Caro Romano, in Italia l’euro è sempre singolare. Sarà un presagio negativo, visto che in tutti i Paesi dell’eurozona la moneta è anche plurale e solo in Italia si usa il solo singolare?
Edoardo Rabascini , rabax@tiscali.it

A me risulta che anche in tedesco la parola euro è invariabile.
(Da Corriere.it, 20/1/2014).

Desueto, ma efficace

«In tutti i Paesi ho veduto gli uomini sempre di tre sorte: i pochi che comandano, l’universalità che serve e i molti che brigano». Pare che la situazione non sia mutata poi molto dai tempi in cui veniva espresso il pensiero di Ugo Foscolo ne Le ultime lettere di Jacopo Ortis. E con quel termine desueto «brigano» si individua perfettamente quell’accozzaglia di faccendieri, trafficoni e maneggioni, corruttori e lobbisti che sguazza nel torbido della nostra politica e burocrazia.
Mauro Luglio
(Da corriere.it, 24/1/2014).

Impegno maggiore

Si insiste affinché i nostri figli imparino bene l’inglese.
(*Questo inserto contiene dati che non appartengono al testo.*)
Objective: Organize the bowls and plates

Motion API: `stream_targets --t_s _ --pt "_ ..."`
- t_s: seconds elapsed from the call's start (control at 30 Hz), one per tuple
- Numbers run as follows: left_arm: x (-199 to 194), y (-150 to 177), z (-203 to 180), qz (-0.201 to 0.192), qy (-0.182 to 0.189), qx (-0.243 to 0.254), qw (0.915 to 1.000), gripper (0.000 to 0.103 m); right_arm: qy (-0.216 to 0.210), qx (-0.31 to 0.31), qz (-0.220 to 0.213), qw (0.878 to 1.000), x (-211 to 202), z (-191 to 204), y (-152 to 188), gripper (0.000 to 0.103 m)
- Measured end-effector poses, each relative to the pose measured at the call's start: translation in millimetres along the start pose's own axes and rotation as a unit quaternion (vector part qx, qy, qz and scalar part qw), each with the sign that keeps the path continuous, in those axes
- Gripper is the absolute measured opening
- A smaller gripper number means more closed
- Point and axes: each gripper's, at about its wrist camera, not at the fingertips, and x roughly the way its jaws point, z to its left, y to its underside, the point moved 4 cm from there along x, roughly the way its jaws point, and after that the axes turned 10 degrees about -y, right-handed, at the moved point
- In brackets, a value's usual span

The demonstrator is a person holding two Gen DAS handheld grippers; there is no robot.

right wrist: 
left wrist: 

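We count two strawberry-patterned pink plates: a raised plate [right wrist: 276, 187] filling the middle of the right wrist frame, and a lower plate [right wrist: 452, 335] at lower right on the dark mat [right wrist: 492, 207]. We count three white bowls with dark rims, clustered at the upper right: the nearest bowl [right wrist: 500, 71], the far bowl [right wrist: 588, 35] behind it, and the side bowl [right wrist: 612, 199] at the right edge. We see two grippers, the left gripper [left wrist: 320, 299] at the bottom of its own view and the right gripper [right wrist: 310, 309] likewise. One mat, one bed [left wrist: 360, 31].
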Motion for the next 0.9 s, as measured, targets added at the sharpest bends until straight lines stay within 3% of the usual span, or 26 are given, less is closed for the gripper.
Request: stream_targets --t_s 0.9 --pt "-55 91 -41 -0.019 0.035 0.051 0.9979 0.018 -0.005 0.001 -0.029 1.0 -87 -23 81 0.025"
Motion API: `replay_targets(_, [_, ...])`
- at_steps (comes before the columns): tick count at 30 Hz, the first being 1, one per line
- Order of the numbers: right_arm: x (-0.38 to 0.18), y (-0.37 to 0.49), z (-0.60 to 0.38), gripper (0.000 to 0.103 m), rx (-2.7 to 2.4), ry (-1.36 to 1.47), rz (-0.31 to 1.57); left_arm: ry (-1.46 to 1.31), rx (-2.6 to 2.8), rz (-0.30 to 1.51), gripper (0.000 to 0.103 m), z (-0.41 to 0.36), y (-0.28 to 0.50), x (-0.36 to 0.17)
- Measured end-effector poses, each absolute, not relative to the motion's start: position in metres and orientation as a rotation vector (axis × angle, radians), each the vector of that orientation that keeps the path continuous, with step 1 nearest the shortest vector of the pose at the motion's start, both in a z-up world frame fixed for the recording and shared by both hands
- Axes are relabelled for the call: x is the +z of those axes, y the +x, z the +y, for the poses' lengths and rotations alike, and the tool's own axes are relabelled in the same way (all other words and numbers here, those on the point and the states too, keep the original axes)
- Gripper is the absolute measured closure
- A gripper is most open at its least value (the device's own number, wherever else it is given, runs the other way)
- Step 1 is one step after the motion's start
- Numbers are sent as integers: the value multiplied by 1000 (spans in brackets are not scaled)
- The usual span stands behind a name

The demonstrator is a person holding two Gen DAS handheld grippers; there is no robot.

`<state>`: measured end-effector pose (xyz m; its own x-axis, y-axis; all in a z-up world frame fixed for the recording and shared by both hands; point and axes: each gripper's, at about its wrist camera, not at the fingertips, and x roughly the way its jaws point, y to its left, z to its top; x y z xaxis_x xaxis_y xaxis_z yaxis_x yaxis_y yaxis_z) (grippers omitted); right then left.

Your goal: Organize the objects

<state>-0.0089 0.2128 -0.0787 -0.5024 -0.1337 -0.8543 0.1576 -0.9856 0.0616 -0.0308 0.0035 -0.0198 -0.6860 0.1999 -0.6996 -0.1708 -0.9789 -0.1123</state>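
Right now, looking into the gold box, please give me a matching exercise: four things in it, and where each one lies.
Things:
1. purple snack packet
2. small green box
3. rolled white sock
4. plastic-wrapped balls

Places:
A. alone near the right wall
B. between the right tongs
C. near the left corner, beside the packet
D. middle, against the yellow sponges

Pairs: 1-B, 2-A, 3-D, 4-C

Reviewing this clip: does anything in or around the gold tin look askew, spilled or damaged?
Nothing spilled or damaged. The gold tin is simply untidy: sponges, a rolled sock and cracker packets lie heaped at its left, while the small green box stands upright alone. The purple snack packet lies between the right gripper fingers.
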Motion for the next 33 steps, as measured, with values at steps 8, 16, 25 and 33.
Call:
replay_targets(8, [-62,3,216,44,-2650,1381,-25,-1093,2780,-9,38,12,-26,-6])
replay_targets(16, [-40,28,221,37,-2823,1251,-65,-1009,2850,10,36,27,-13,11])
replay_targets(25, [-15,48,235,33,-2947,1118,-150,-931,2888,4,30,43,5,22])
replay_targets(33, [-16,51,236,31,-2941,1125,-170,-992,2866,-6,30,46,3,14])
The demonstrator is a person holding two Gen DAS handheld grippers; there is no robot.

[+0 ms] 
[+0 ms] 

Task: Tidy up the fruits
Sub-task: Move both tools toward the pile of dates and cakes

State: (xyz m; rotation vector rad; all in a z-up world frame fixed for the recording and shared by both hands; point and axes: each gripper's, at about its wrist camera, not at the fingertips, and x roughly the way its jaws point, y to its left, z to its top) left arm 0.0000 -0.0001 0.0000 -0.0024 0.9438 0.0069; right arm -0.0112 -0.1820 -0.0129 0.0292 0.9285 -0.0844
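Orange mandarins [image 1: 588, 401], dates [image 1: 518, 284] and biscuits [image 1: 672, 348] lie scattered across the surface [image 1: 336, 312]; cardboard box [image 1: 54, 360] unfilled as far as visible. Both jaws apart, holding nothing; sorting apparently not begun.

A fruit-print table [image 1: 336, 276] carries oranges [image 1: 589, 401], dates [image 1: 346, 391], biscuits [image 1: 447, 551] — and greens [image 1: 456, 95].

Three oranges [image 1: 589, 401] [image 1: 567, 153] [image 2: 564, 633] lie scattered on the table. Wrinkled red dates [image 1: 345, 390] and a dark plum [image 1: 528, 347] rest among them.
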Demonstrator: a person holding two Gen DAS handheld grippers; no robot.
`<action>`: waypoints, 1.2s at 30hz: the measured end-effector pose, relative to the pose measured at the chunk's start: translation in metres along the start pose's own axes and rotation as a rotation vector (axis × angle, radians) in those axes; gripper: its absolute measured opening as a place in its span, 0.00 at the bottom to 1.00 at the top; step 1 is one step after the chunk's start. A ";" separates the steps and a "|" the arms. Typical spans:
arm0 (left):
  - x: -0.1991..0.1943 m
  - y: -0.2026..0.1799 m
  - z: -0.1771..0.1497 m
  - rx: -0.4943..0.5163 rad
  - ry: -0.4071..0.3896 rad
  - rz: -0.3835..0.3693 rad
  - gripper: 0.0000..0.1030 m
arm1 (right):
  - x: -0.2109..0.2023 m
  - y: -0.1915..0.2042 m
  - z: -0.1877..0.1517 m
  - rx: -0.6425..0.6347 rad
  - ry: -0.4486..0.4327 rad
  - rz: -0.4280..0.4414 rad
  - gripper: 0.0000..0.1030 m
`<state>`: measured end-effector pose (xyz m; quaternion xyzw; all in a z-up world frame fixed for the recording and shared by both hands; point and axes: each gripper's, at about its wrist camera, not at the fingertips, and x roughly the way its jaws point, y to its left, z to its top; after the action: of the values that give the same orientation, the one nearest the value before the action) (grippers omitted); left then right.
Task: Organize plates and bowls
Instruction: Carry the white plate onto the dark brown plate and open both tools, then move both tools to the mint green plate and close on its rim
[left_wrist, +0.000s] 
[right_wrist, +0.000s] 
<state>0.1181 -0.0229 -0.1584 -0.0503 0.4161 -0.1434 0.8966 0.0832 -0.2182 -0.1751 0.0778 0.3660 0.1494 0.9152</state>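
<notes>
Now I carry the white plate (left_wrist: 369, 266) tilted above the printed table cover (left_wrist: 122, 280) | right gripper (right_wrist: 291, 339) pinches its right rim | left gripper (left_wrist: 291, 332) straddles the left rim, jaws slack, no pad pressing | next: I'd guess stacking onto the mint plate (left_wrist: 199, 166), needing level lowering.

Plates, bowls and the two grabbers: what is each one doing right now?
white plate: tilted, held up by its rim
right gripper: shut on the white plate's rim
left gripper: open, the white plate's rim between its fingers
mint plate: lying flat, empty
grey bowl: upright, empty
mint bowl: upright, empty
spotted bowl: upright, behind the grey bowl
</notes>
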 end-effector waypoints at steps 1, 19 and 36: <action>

Ma siamo certi che gli insegnanti si impegnino con assiduità nel conversare con loro in modo fluido e diretto? 
Carlo Radollovich , carlo.radollovich@libero.it
(Da corriere.it, 26/1/2014).

Mario Balotelli

Non di rado l’anagramma ci azzecca. Infatti, riposizionando vocali e consonanti di Mario Balotelli si ottiene praticamente la frase «Il Rambo iellato». Frase che, visti gli ultimissimi accadimenti, non abbisogna di chiose aggiuntive.
Leone Pantaleoni , lpanta@alice.it
(Da corriere.it, 29/1/2014).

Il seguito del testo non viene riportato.